Work task -
Print, exactly and completely, every entry in the data.

Records for processing -
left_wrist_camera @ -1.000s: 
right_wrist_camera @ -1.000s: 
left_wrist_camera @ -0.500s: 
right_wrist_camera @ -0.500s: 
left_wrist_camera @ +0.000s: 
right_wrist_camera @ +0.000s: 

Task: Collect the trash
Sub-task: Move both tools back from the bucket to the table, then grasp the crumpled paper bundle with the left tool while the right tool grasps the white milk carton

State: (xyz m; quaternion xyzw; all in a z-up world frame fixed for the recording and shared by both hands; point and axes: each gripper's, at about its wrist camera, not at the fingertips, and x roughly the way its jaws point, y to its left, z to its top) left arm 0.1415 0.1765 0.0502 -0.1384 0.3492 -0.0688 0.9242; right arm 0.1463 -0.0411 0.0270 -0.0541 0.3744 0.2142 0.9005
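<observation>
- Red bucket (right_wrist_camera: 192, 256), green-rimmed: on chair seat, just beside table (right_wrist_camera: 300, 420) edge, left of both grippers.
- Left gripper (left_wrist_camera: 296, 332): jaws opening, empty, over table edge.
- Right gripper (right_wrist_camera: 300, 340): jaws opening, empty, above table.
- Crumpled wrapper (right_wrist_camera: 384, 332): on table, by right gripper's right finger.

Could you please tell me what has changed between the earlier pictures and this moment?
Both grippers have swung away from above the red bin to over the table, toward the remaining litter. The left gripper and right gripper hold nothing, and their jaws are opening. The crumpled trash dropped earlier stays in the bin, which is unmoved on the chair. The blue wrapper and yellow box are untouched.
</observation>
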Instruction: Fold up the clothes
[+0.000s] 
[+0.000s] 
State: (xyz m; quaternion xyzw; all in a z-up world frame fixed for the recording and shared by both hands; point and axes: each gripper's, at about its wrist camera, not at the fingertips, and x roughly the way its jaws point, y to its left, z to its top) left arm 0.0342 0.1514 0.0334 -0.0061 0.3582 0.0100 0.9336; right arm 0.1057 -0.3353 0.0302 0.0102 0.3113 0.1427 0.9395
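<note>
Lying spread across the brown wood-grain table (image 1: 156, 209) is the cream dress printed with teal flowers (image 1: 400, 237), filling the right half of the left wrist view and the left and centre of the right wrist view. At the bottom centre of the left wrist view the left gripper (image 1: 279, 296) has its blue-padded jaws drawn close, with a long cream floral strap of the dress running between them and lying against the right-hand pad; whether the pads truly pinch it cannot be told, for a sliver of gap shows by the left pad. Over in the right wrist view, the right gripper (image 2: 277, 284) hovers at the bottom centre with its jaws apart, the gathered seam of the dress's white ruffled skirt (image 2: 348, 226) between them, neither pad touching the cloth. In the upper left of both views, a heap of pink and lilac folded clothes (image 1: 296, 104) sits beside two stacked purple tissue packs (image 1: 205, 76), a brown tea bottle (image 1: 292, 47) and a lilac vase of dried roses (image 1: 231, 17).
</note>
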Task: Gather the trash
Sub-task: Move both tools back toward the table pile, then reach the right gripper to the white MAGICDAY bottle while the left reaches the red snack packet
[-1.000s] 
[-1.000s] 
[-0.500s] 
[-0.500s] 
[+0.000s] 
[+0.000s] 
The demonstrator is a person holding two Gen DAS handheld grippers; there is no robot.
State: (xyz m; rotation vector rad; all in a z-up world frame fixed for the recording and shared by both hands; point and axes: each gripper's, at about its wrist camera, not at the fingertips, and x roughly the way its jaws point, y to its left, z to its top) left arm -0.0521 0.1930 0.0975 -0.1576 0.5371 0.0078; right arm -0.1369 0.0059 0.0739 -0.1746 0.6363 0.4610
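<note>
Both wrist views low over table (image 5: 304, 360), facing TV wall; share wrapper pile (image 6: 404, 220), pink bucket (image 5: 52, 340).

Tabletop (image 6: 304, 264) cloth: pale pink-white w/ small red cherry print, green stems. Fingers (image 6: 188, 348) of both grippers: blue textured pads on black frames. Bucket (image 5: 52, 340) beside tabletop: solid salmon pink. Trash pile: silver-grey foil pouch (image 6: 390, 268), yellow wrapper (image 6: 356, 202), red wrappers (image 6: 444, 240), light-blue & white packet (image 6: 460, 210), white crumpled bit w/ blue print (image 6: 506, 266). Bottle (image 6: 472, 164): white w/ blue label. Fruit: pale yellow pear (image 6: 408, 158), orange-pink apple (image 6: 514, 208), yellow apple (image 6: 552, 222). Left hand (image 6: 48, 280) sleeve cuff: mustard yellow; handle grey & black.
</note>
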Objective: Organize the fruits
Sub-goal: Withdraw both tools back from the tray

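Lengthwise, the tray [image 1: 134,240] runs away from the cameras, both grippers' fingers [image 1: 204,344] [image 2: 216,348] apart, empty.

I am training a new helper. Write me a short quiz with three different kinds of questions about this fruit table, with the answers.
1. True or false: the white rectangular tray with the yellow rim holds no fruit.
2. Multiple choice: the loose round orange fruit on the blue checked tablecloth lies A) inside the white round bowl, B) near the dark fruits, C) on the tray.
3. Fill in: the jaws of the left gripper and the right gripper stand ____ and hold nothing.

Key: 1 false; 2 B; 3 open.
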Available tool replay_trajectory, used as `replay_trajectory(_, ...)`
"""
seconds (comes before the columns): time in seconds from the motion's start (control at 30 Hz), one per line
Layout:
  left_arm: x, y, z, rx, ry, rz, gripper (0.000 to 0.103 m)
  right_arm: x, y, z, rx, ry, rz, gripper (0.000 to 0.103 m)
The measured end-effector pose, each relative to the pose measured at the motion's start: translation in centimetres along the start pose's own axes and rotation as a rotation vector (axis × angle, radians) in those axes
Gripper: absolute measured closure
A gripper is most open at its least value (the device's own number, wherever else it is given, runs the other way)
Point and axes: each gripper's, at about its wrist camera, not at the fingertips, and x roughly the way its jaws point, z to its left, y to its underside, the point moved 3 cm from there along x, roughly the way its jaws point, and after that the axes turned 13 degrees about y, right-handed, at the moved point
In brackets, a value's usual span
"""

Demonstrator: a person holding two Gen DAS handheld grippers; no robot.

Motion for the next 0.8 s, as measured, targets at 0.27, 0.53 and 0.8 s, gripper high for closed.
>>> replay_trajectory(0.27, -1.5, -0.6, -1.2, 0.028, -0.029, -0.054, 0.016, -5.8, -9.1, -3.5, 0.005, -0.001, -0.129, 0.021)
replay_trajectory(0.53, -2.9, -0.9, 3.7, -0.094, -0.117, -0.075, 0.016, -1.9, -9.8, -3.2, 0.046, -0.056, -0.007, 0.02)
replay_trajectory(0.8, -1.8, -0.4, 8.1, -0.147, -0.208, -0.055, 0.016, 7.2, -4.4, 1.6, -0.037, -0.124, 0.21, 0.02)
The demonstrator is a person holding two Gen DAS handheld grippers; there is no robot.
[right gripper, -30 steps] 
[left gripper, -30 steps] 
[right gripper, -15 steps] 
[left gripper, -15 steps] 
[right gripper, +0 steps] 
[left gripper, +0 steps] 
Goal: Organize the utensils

Output of the task -
left_wrist_camera @ -1.000s: 
right_wrist_camera @ -1.000s: 
left_wrist_camera @ -0.500s: 
right_wrist_camera @ -0.500s: 
left_wrist_camera @ +0.000s: 
right_wrist_camera @ +0.000s: 

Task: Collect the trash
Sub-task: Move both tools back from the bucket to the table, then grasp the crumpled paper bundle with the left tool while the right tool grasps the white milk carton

State: (xyz m; quaternion xyzw; all in a z-up world frame fixed for the recording and shared by both hands; point and axes: each gripper's, at about its wrist camera, not at the fingertips, and x roughly the way its jaws point, y to its left, z to its top) left arm 0.1415 0.1765 0.0502 -0.1384 0.3492 -0.0688 0.9242; right arm 0.1463 -0.0411 0.0270 -0.0541 0.3744 0.2142 0.9005
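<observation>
- Red bucket (right_wrist_camera: 192, 256), green-rimmed: on chair seat, just beside table (right_wrist_camera: 300, 420) edge, left of both grippers.
- Left gripper (left_wrist_camera: 296, 332): jaws opening, empty, over table edge.
- Right gripper (right_wrist_camera: 300, 340): jaws opening, empty, above table.
- Crumpled wrapper (right_wrist_camera: 384, 332): on table, by right gripper's right finger.

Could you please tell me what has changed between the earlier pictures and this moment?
Both grippers have swung away from above the red bin to over the table, toward the remaining litter. The left gripper and right gripper hold nothing, and their jaws are opening. The crumpled trash dropped earlier stays in the bin, which is unmoved on the chair. The blue wrapper and yellow box are untouched.
</observation>
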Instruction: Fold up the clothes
[+0.000s] 
[+0.000s] 
State: (xyz m; quaternion xyzw; all in a z-up world frame fixed for the recording and shared by both hands; point and axes: each gripper's, at about its wrist camera, not at the fingertips, and x roughly the way its jaws point, y to its left, z to its top) left arm 0.0342 0.1514 0.0334 -0.0061 0.3582 0.0100 0.9336; right arm 0.1057 -0.3353 0.0302 0.0102 0.3113 0.1427 0.9395
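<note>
Lying spread across the brown wood-grain table (image 1: 156, 209) is the cream dress printed with teal flowers (image 1: 400, 237), filling the right half of the left wrist view and the left and centre of the right wrist view. At the bottom centre of the left wrist view the left gripper (image 1: 279, 296) has its blue-padded jaws drawn close, with a long cream floral strap of the dress running between them and lying against the right-hand pad; whether the pads truly pinch it cannot be told, for a sliver of gap shows by the left pad. Over in the right wrist view, the right gripper (image 2: 277, 284) hovers at the bottom centre with its jaws apart, the gathered seam of the dress's white ruffled skirt (image 2: 348, 226) between them, neither pad touching the cloth. In the upper left of both views, a heap of pink and lilac folded clothes (image 1: 296, 104) sits beside two stacked purple tissue packs (image 1: 205, 76), a brown tea bottle (image 1: 292, 47) and a lilac vase of dried roses (image 1: 231, 17).
</note>
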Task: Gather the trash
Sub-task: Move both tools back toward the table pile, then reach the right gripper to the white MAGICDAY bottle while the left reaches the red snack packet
[-1.000s] 
[-1.000s] 
[-0.500s] 
[-0.500s] 
[+0.000s] 
[+0.000s] 
The demonstrator is a person holding two Gen DAS handheld grippers; there is no robot.
State: (xyz m; rotation vector rad; all in a z-up world frame fixed for the recording and shared by both hands; point and axes: each gripper's, at about its wrist camera, not at the fingertips, and x roughly the way its jaws point, y to its left, z to its top) left arm -0.0521 0.1930 0.0975 -0.1576 0.5371 0.0078; right arm -0.1369 0.0059 0.0739 -0.1746 0.6363 0.4610
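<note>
Both wrist views low over table (image 5: 304, 360), facing TV wall; share wrapper pile (image 6: 404, 220), pink bucket (image 5: 52, 340).

Tabletop (image 6: 304, 264) cloth: pale pink-white w/ small red cherry print, green stems. Fingers (image 6: 188, 348) of both grippers: blue textured pads on black frames. Bucket (image 5: 52, 340) beside tabletop: solid salmon pink. Trash pile: silver-grey foil pouch (image 6: 390, 268), yellow wrapper (image 6: 356, 202), red wrappers (image 6: 444, 240), light-blue & white packet (image 6: 460, 210), white crumpled bit w/ blue print (image 6: 506, 266). Bottle (image 6: 472, 164): white w/ blue label. Fruit: pale yellow pear (image 6: 408, 158), orange-pink apple (image 6: 514, 208), yellow apple (image 6: 552, 222). Left hand (image 6: 48, 280) sleeve cuff: mustard yellow; handle grey & black.
</note>
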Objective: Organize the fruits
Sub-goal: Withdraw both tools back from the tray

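Lengthwise, the tray [image 1: 134,240] runs away from the cameras, both grippers' fingers [image 1: 204,344] [image 2: 216,348] apart, empty.

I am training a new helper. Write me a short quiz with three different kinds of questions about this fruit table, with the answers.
1. True or false: the white rectangular tray with the yellow rim holds no fruit.
2. Multiple choice: the loose round orange fruit on the blue checked tablecloth lies A) inside the white round bowl, B) near the dark fruits, C) on the tray.
3. Fill in: the jaws of the left gripper and the right gripper stand ____ and hold nothing.

Key: 1 false; 2 B; 3 open.
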Available tool replay_trajectory, used as `replay_trajectory(_, ...)`
"""
seconds (comes before the columns): time in seconds from the motion's start (control at 30 Hz), one per line
Layout:
  left_arm: x, y, z, rx, ry, rz, gripper (0.000 to 0.103 m)
  right_arm: x, y, z, rx, ry, rz, gripper (0.000 to 0.103 m)
The measured end-effector pose, each relative to the pose measured at the motion's start: translation in centimetres along the start pose's own axes and rotation as a rotation vector (axis × angle, radians) in those axes
Gripper: absolute measured closure
A gripper is most open at its least value (the device's own number, wherever else it is given, runs the other way)
Point and axes: each gripper's, at about its wrist camera, not at the fingertips, and x roughly the way its jaws point, z to its left, y to its underside, the point moved 3 cm from there along x, roughly the way its jaws point, and after that the axes turned 13 degrees about y, right-handed, at the moved point
In brackets, a value's usual span
"""

Demonstrator: a person holding two Gen DAS handheld grippers; no robot.

Motion for the next 0.8 s, as measured, targets at 0.27, 0.53 and 0.8 s, gripper high for closed.
>>> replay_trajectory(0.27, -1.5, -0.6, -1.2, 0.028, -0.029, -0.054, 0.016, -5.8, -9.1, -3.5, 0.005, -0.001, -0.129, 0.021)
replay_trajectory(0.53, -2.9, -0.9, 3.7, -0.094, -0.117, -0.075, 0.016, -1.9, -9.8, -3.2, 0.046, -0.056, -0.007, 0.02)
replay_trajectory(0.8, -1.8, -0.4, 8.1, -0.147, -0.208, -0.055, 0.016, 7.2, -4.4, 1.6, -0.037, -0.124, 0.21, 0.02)
The demonstrator is a person holding two Gen DAS handheld grippers; there is no robot.
[right gripper, -30 steps] 
[left gripper, -30 steps] 
[right gripper, -15 steps] 
[left gripper, -15 steps] 
[right gripper, +0 steps] 
[left gripper, +0 steps] 
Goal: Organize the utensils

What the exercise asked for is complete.